DS90C031B
www.ti.com
SNLS051B –MARCH 1999–REVISED MARCH 2013
APPLICATIONS INFORMATION
LVDS drivers and receivers are intended to be primarily used in an uncomplicated point-to-point configuration as
is shown in Figure 7. This configuration provides a clean signaling environment for the quick edge rates of the
drivers. The receiver is connected to the driver through a balanced media which may be a standard twisted pair
cable, a parallel pair cable, or simply PCB traces. Typically, the characteristic impedance of the media is in the
range of 100Ω. A termination resistor of 100Ωshould be selected to match the media, and is located as close to
the receiver input pins as possible. The termination resistor converts the current sourced by the driver into a
voltage that is detected by the receiver. Other configurations are possible such as a multi-receiver configuration,
but the effects of a mid-stream connector(s), cable stub(s), and other impedance discontinuities as well as
ground shifting, noise margin limits, and total termination loading must be taken into account.

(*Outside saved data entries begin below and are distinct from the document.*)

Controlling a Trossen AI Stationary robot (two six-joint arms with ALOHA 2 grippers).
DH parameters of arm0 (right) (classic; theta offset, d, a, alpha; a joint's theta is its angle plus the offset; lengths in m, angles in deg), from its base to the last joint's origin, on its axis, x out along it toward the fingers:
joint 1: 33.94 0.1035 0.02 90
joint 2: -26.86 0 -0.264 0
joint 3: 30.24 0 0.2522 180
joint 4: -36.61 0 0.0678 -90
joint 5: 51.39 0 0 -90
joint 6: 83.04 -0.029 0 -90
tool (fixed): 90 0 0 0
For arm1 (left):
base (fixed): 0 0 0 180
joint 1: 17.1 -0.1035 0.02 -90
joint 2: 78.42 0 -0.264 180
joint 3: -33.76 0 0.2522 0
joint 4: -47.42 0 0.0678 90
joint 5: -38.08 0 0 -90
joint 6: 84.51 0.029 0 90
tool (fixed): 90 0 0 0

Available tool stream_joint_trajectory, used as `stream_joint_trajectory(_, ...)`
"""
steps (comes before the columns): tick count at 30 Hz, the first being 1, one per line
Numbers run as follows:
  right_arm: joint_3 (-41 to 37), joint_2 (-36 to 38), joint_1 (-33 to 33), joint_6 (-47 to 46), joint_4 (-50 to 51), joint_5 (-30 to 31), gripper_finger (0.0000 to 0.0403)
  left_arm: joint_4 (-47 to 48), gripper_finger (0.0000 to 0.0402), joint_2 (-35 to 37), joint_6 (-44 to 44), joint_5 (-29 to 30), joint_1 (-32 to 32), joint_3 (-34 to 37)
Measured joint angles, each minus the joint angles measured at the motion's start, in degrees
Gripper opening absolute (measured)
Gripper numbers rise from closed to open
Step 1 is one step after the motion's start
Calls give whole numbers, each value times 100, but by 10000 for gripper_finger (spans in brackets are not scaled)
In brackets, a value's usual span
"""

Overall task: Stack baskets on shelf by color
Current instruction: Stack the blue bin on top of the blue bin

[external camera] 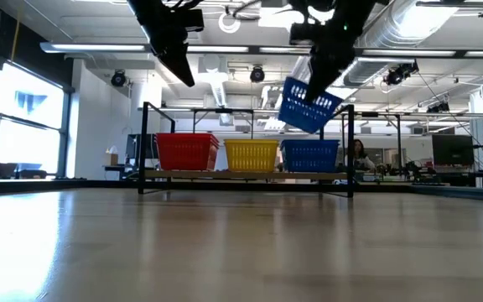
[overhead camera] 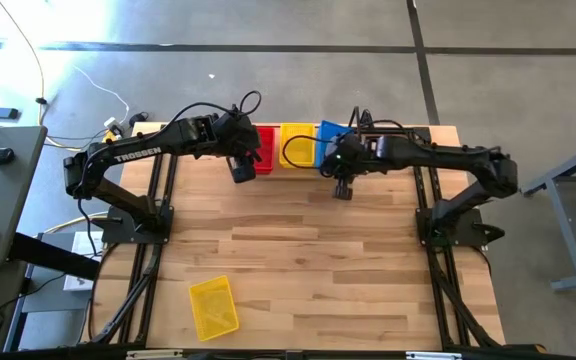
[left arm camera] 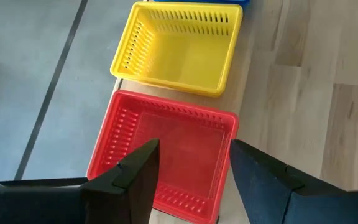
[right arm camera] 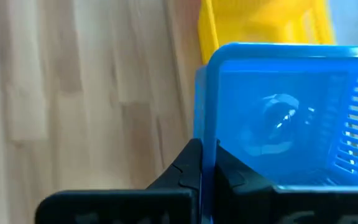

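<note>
Right gripper (external camera: 319, 82) is pinched tight on the rim of a blue basket (external camera: 309, 104) hanging tilted above the blue one on the shelf (external camera: 246, 174), looks light, stiff, kinda slippery so the rim's the spot, left gripper (left arm camera: 191, 174) empty and spread over the red basket (left arm camera: 166, 149).

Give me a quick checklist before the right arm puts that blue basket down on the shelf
1. Right gripper shut on held blue basket: ok.
2. Held basket level: not ok, tilted.
3. Blue stack on shelf is its colour match: ok.
4. Held basket lined up over that stack: cannot tell.
5. Left gripper open and empty above red stack: ok.
6. Loose yellow basket remains on the table: not ok.
</note>
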Motion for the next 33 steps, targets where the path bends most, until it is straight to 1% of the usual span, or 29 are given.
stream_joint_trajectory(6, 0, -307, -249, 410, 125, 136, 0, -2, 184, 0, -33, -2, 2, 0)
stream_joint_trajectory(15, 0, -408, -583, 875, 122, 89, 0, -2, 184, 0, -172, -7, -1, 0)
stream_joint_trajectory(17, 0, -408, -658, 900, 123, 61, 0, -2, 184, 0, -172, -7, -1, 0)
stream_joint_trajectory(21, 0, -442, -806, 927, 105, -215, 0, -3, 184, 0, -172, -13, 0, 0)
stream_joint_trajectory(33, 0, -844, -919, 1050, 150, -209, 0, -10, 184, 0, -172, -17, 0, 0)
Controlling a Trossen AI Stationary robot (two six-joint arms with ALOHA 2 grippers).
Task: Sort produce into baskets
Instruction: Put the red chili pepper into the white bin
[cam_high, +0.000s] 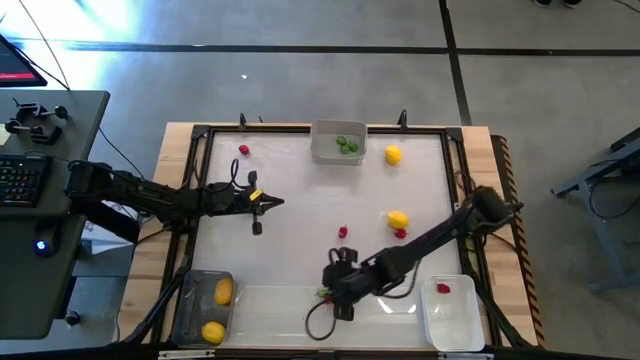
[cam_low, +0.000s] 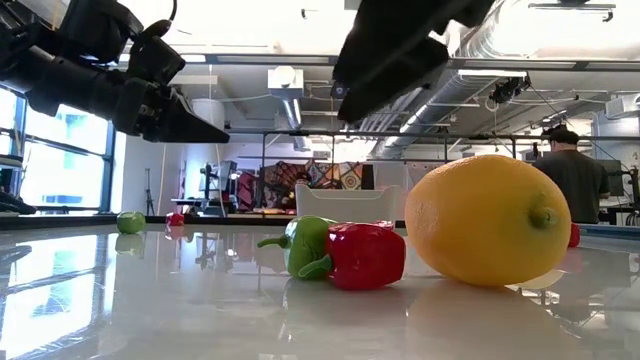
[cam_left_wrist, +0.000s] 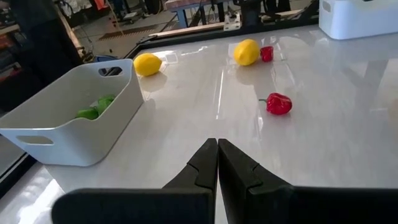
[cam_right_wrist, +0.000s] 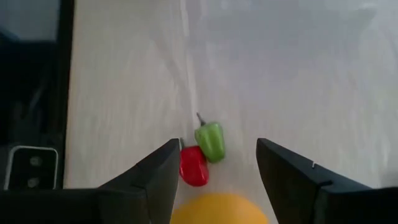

The DS90C031B differential line driver is a balanced current source design. A current mode driver, generally
speaking has a high output impedance and supplies a constant current for a range of loads (a voltage mode
driver on the other hand supplies a constant voltage for a range of loads). Current is switched through the load in
one direction to produce a logic state and in the other direction to produce the other logic state. The typical
output current is a mere 3.4 mA with a minimum of 2.5 mA, and a maximum of 4.5 mA. The current mode
requires (as discussed above) that a resistive termination be employed to terminate the signal and to complete
the loop as shown in Figure 7. AC or unterminated configurations are not allowed. The 3.4 mA loop current will
develop a differential voltage of 340 mV across the 100Ωtermination resistor which the receiver detects with a
240 mV minimum differential noise margin neglecting resistive line losses (driven signal minus receiver threshold
(340 mV – 100 mV = 240 mV). The signal is centered around +1.2V (Driver Offset, VOS) with respect to ground
as shown in Figure 8. Note that the steady-state voltage (VSS) peak-to-peak swing is twice the differential voltage
(VOD) and is typically 680 mV.
The current mode driver provides substantial benefits over voltage mode drivers, such as an RS-422 driver. Its
quiescent current remains relatively flat versus switching frequency. Whereas the RS-422 voltage mode driver
increases exponentially in most case between 20 MHz–50 MHz. This is due to the overlap current that flows
between the rails of the device when the internal gates switch. Whereas the current mode driver switches a fixed
current between its output without any substantial overlap current. This is similar to some ECL and PECL
devices, but without the heavy static ICC requirements of the ECL/PECL designs. LVDS requires > 80% less
current than similar PECL devices. AC specifications for the driver are a tenfold improvement over other existing
RS-422 drivers.
The fail-safe circuitry guarantees that the outputs are enabled and at a logic "0" (the true output is low and the
complement output is high) when the inputs are floating.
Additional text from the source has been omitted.